Guy Gibson’s last flight – September 1944
Header image: Wg Cdr Guy Gibson VC DSO and Bar DFC and Bar, one of the most famous and highly decorated RAF pilots of the Second World War, was killed flying on ‘ops’ in September 1944.
Eighty years ago this month, on the night of 19th September 1944, Wing Commander Guy Gibson VC DSO and Bar DFC and Bar, probably the most famous RAF pilot of all time, was lost on a bombing operation in a de Havilland Mosquito. Despite all that he had achieved, he was still just 26 years old when he died.
After the ‘Dams Raid’ in May 1943, for which he became so famous and was awarded the VC, and having flown on more than 170 wartime operations including 99 as a night-fighter pilot, Gibson was stood down from any further operational flying. He was sent to Canada and the USA for a publicity tour and returned to Britain in December 1943 and into a desk job. Then, in mid-June 1944, he was posted as a staff officer at HQ 55 Base, East Kirkby, Lincolnshire, with responsibility for operational planning. On 19th July, despite being officially grounded, Gibson piloted a 630 Squadron Lancaster on a daylight raid against a V1 site at Thiverny, France. Clearly, his craving to fly on operations had not been sated.
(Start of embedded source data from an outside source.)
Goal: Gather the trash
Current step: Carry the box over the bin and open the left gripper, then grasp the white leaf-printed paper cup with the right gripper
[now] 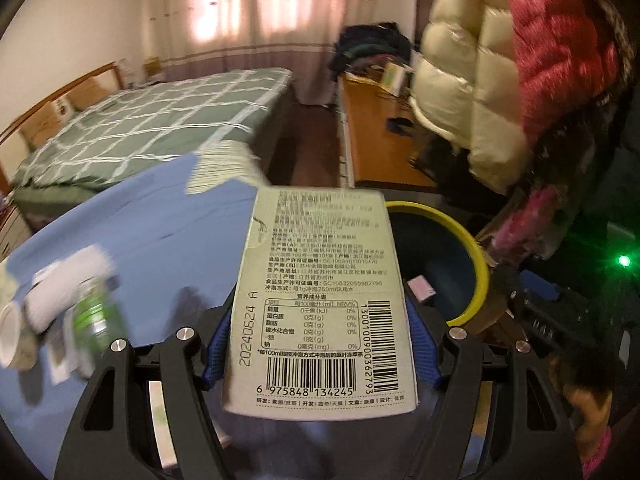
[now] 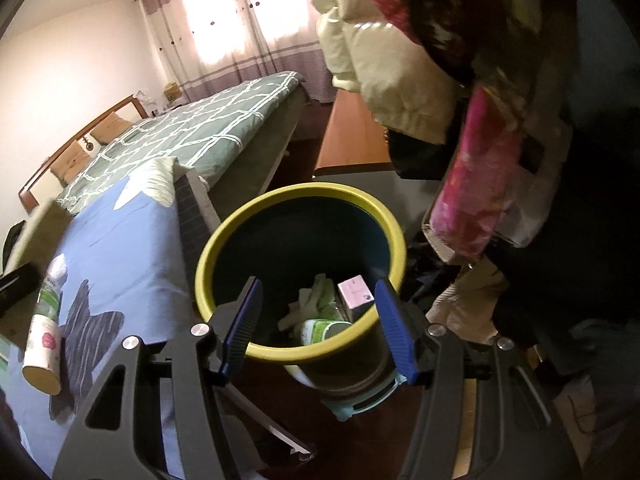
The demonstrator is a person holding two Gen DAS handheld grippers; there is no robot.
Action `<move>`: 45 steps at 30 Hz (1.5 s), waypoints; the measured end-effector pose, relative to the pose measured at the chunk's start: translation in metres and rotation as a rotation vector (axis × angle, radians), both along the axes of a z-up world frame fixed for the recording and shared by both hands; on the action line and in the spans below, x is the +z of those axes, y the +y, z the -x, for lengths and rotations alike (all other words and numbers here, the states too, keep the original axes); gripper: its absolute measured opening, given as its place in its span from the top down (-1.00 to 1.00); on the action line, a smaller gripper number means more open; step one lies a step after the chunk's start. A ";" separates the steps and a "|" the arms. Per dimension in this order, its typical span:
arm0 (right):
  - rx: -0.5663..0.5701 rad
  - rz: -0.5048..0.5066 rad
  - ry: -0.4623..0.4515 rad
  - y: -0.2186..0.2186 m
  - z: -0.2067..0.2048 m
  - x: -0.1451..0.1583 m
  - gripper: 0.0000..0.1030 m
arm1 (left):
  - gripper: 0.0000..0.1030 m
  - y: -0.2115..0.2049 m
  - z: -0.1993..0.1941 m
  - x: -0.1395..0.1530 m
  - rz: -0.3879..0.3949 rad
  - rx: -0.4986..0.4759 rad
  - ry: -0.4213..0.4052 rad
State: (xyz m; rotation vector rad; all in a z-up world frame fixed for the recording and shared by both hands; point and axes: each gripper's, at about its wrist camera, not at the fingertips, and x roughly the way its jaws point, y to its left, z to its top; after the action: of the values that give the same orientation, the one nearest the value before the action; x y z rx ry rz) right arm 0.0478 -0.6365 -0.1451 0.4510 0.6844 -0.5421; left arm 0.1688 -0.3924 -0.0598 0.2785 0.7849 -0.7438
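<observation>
My left gripper (image 1: 320, 344) is shut on a pale green carton box (image 1: 320, 288) printed with text and barcodes, held over the edge of the blue-covered table (image 1: 140, 220). Just beyond the box stands the yellow-rimmed dark bin (image 1: 474, 256), with a pink box (image 1: 422, 292) inside. My right gripper (image 2: 320, 328) hangs open above the same bin (image 2: 304, 196), nothing between its blue pads (image 2: 394, 332). Down in the bin lie a pink box (image 2: 354, 292), crumpled pale wrappers (image 2: 320, 300) and a green-and-white cup (image 2: 320, 330).
On the blue cloth (image 2: 120, 240) lie a paper cup (image 2: 42, 352) and a green-labelled bottle (image 2: 50, 292); the left wrist view shows them blurred as white cups (image 1: 64, 292) and a bottle (image 1: 98, 320). A green checked bed (image 1: 152, 124), a wooden desk (image 1: 376, 120) and hanging padded coats (image 1: 500, 60) surround the bin.
</observation>
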 end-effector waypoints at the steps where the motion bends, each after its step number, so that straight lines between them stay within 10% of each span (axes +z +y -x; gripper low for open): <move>1: -0.002 -0.003 0.001 -0.002 0.001 -0.001 -0.09 | -0.38 -0.011 0.000 -0.003 -0.006 -0.014 0.009; 13: -0.043 -0.042 0.013 -0.027 0.013 -0.018 -0.10 | -0.40 -0.118 -0.006 -0.046 -0.082 -0.111 0.063; 16: -0.051 -0.049 0.023 -0.028 0.014 -0.021 -0.10 | -0.80 -0.123 -0.008 -0.045 -0.069 -0.089 0.046; 20: -0.043 -0.043 0.027 -0.022 0.014 -0.020 -0.10 | -0.80 -0.107 -0.004 -0.029 -0.034 -0.084 0.035; 34: 0.080 -0.001 0.038 0.033 -0.018 -0.009 -0.12 | -0.90 0.097 0.021 0.050 0.175 0.148 -0.094; 45: 0.285 0.052 0.040 0.123 -0.060 0.009 -0.12 | -0.90 0.276 0.035 0.041 0.197 0.487 -0.164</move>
State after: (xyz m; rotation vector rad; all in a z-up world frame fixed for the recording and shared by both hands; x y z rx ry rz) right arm 0.1082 -0.5139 -0.1359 0.2882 0.7567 -0.2998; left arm 0.1341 -0.1167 -0.0189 -0.0327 0.5850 -0.3286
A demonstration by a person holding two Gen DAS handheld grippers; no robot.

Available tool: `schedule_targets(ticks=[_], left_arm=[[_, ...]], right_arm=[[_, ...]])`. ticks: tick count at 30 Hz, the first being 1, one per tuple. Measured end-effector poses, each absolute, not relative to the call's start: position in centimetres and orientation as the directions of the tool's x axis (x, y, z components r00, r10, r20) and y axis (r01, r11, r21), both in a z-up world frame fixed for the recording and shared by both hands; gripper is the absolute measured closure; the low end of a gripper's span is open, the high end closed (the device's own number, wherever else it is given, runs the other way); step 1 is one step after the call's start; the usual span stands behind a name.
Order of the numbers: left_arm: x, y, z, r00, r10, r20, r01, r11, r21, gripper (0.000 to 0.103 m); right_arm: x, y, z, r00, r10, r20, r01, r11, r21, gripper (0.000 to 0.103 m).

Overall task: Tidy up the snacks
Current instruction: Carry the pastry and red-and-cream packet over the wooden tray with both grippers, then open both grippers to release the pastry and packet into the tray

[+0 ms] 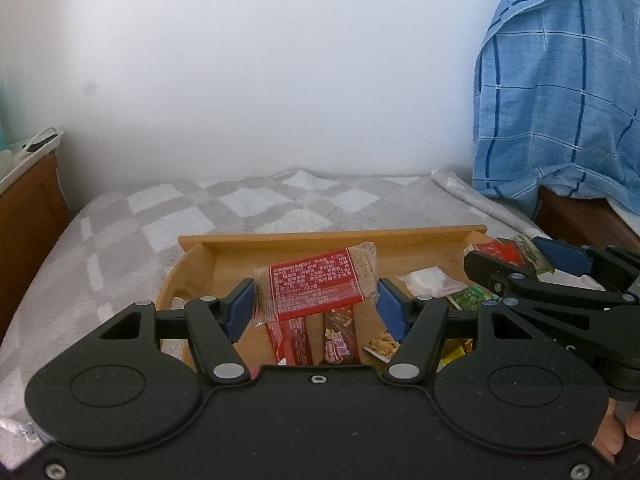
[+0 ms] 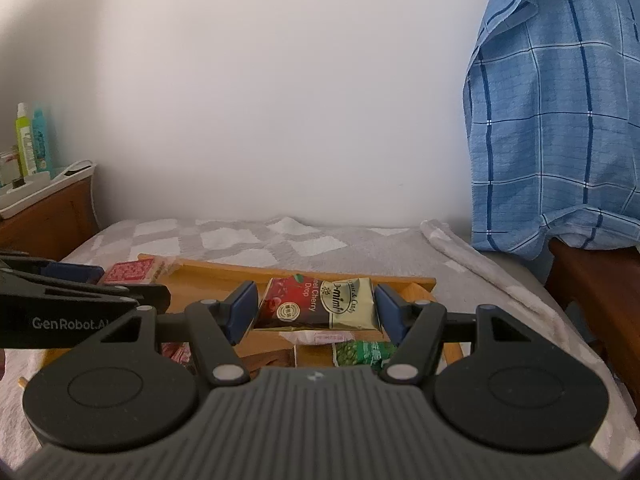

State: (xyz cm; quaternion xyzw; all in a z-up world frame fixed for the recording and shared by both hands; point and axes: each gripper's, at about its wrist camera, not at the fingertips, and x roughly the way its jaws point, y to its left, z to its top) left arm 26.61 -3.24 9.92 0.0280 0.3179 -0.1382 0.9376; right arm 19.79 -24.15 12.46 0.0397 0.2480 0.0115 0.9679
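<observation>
On your far left a white organiser (image 2: 48, 186) sits on a brown wooden cabinet (image 2: 52, 220), with a green bottle (image 2: 25, 140) and a teal bottle (image 2: 40, 138) standing in it. Your left gripper (image 1: 316, 304) has its blue pads (image 1: 240, 312) pressed to both ends of a clear cereal bar with a red label (image 1: 320, 280), held level above the wooden tray (image 1: 332, 236); the jaws are roughly half closed, pinching the packet. Under it, on the tray floor, lie a red bar (image 1: 290, 338), a dark brown bar (image 1: 340, 338) and a small packet printed with nuts (image 1: 382, 346), then a white sachet (image 1: 426, 282) and a green pea packet (image 1: 472, 296) further right. The tray rests on a grey and white checked blanket (image 1: 160, 216). Your right gripper (image 2: 316, 306) grips a red and gold cherry drop packet (image 2: 320, 304) by its two ends in the same manner, jaws about half shut, lifted over the right part of the tray, above the sachet and the pea packet. The two grippers sit close side by side. On the far right a blue checked cloth (image 2: 560, 120) hangs over dark wooden furniture (image 2: 600, 280).
</observation>
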Motion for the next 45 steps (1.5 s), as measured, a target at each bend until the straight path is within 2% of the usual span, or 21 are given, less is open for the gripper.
schedule_targets(ticks=[26,45], left_arm=[[33.2,-3.2,7.7,0.694,-0.206,-0.69,0.225,0.972,-0.064,0.041],[35.8,-3.2,6.2,0.665,-0.191,-0.722,0.201,0.977,-0.074,0.041]], right_arm=[[26.2,-26.3,9.7,0.8,0.062,-0.597,0.026,0.99,0.137,0.037],[29.1,-26.4,8.8,0.763,0.077,-0.642,0.003,0.992,0.123,0.037]])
On 2nd August 1944 Gibson was moved to Coningsby as the Base Operations Officer at HQ 54 Base (responsible for Coningsby, Woodhall Spa and Metheringham airfields). He was still officially in a non-operational ground post, but he managed to fly three more individual operational missions, two during August in a Lockheed P-38 Lightning on loan to the base for trials and operations, and an ‘op’ to Le Havre on 10th September in a DH Mosquito on loan from 627 Squadron at Woodhall Spa. However, his persistent requests for a full return to ‘ops’ were firmly refused by higher authority. Finally, on 19th September 1944, Gibson was granted permission to fly one final ‘op’ as the Master Bomber for a raid targeting railway marshalling yards and industrial targets at Rheydt, a borough of Mönchengladbach in western Germany, which was considered a ‘soft’ target. The bombing force consisted of 227 Lancaster bombers and 10 Mosquito target markers, including Gibson’s.
For this mission, Gibson flew 627 Squadron Mosquito B.XX KB267, ‘AZ-E’, “E-Easy”, which was loaded with red target indicators (TIs) in the bomb bay. Gibson’s log book, which he had last updated on 16th September, shows he had flown 9 hours and 35 minutes on Mosquitos up to this point, but this was only his second operation in the type. His navigator that night, Squadron Leader Jim Warwick DFC, was on his first sortie in a Mosquito. They took off from Woodhall Spa at 19:51 hours and headed towards Germany. The raid, controlled by Gibson, was an overall success and, with bombing complete, his Mosquito was heading home some 20 minutes after the last target markers had been dropped. On the return flight Gibson’s aircraft crashed in the Netherlands, killing both of the crew. The graves of Gibson and Warwick are in the Steenbergen-En-Kruisland Roman Catholic Cemetery in the Netherlands.
The deaths of Guy Gibson and Jim Warwick have always been shrouded in mystery; the cause has been the source of much speculation with various theories being postulated. We may never know for certain what happened to Gibson, Warwick and their Mosquito, but in recent years a theory that Gibson’s Mosquito may have been brought down by ‘friendly fire’ from a Lancaster rear gunner has gained growing credibility with aviation historians. Sergeant Bernard McCormack, a rear gunner in a Lancaster of 61 Squadron returning from the same raid that night, may have mistaken Gibson’s Mosquito for a German Junkers 88 night-fighter. He fired 600 rounds at an aircraft he thought was a German night fighter and shot it down. The German’s did not lose any aircraft that night. This may well have been Gibson’s Mosquito.
Guy Gibson was a hero in the truest sense of that word; he was a warrior with a formidable record and an unmitigated desire to take the fight to the enemy. His death, 80 years ago this month, was a tragedy not least because he had already done more than could be asked of him and he did not need to be flying operationally.